[DIRECTIONS FOR THIS TASK] The reply should consist of the full listing, written out exactly.

[DATA FOR THIS TASK]
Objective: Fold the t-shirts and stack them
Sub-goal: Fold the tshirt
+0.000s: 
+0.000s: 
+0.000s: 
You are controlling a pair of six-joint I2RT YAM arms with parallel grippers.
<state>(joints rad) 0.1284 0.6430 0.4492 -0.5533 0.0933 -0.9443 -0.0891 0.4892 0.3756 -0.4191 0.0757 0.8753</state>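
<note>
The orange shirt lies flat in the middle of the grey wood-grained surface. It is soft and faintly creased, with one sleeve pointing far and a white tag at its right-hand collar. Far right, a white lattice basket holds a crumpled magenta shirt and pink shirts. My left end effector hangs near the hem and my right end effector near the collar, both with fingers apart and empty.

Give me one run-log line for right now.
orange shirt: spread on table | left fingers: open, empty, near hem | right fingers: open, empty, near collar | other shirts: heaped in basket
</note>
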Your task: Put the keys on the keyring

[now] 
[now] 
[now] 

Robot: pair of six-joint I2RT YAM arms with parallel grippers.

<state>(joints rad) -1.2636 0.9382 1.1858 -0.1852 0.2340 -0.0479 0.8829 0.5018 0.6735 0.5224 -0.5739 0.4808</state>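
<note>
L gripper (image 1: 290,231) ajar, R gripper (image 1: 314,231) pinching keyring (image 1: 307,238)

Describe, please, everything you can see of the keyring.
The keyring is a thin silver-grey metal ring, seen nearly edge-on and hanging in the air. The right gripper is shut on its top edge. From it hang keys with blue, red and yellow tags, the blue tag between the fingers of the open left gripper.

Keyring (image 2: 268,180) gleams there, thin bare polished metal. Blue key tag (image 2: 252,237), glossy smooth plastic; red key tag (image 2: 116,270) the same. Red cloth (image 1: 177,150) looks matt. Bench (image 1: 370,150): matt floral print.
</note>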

[SOLUTION FOR THIS EXERCISE]
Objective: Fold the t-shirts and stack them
Sub-goal: Fold the tshirt
+0.000s: 
+0.000s: 
+0.000s: 
You are controlling a pair of six-joint I2RT YAM arms with parallel grippers.
<state>(joints rad) 0.1284 0.6430 0.4492 -0.5533 0.0933 -0.9443 -0.0891 0.4892 0.3756 -0.4191 0.0757 0.8753</state>
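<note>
The orange shirt lies flat in the middle of the grey wood-grained surface. It is soft and faintly creased, with one sleeve pointing far and a white tag at its right-hand collar. Far right, a white lattice basket holds a crumpled magenta shirt and pink shirts. My left end effector hangs near the hem and my right end effector near the collar, both with fingers apart and empty.

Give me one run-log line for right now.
orange shirt: spread on table | left fingers: open, empty, near hem | right fingers: open, empty, near collar | other shirts: heaped in basket
</note>
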Your task: Put the keys on the keyring

[now] 
[now] 
[now] 

Robot: pair of six-joint I2RT YAM arms with parallel grippers.

<state>(joints rad) -1.2636 0.9382 1.1858 -0.1852 0.2340 -0.0479 0.8829 0.5018 0.6735 0.5224 -0.5739 0.4808</state>
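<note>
L gripper (image 1: 290,231) ajar, R gripper (image 1: 314,231) pinching keyring (image 1: 307,238)

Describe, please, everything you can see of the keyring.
The keyring is a thin silver-grey metal ring, seen nearly edge-on and hanging in the air. The right gripper is shut on its top edge. From it hang keys with blue, red and yellow tags, the blue tag between the fingers of the open left gripper.

Keyring (image 2: 268,180) gleams there, thin bare polished metal. Blue key tag (image 2: 252,237), glossy smooth plastic; red key tag (image 2: 116,270) the same. Red cloth (image 1: 177,150) looks matt. Bench (image 1: 370,150): matt floral print.
</note>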

This exercise has been worked through to completion.